Sermon for the First Sunday in Advent, 10:30am service
“The night is far spent”
For centuries upon centuries upon centuries the Gospel story read on the First Sunday in Advent was from the 21st chapter of St. Matthew’s Gospel ending with “this is Jesus the Prophet of Nazareth of Galilee.” In the 16th century, Archbishop Thomas Cranmer, the principle architect of The Book of Common Prayer, added to the reading the scene that follows in Matthew’s Gospel, the scene of Christ’s cleansing of the Temple. It makes for a most compelling beginning to the Advent season.

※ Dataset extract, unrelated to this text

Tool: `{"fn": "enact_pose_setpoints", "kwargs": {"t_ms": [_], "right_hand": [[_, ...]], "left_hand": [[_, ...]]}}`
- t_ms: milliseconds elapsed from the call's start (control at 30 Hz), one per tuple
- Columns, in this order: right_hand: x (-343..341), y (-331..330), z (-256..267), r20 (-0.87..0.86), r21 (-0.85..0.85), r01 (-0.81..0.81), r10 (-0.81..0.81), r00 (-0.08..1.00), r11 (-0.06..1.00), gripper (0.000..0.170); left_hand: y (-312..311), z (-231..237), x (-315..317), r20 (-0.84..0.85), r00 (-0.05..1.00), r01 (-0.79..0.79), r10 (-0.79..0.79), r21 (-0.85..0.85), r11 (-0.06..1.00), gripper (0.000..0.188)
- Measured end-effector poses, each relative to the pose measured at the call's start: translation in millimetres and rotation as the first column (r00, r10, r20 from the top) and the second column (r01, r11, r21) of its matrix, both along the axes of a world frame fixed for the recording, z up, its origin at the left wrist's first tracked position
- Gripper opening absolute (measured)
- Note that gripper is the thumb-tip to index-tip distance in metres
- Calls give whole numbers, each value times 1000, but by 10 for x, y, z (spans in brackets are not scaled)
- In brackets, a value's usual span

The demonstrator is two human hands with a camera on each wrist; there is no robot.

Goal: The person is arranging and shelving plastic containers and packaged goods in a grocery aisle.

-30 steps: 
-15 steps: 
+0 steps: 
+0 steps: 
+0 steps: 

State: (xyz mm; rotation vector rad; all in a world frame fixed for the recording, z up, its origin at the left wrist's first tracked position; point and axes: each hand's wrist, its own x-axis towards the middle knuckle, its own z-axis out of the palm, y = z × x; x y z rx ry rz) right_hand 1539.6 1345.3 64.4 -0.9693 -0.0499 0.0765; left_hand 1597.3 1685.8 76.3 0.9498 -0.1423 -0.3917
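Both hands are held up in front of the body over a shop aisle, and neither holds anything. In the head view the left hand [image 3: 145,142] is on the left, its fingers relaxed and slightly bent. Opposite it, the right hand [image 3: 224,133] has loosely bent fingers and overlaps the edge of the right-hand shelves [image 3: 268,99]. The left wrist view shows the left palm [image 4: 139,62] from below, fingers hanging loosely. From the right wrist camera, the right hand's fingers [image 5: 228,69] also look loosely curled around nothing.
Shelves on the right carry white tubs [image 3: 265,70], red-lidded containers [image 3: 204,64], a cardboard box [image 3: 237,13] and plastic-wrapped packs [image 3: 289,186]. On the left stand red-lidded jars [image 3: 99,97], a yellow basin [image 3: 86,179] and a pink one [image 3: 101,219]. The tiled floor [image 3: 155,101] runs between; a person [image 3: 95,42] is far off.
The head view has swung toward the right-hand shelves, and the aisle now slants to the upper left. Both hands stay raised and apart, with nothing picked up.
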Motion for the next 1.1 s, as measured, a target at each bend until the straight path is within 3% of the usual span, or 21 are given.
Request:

We are presented with a wonderful contrast between the joy and delight of Christ’s entry into Jerusalem and the disturbing encounter with what he finds in the heart of the holy city, in the Temple. The spiritual lesson is very clear. It is about light and darkness, the light of Christ’s coming, on the one hand, the darkness of our hearts and souls, on the other hand. We are called to be the temples of the God’s Holy Spirit; instead, we are the thieves of his grace and mercy, preoccupied with our own affairs and neglectful of the things and places of God. Christ comes as the light that shines in the darkness and “the darkness overcame it not.” In other words, the light is greater than the darkness, the power of the good greater than the folly of evil.
This does not lessen the reality of sin and evil. Christ’s advent is divine judgment. His coming is the grace that restores us to what we are called to be. It means that the darkness within each of us, the darkness of sin and evil, has to be named and overcome, just like the “over[throwing] of the tables of the money-changers and the seats of them that sold doves.”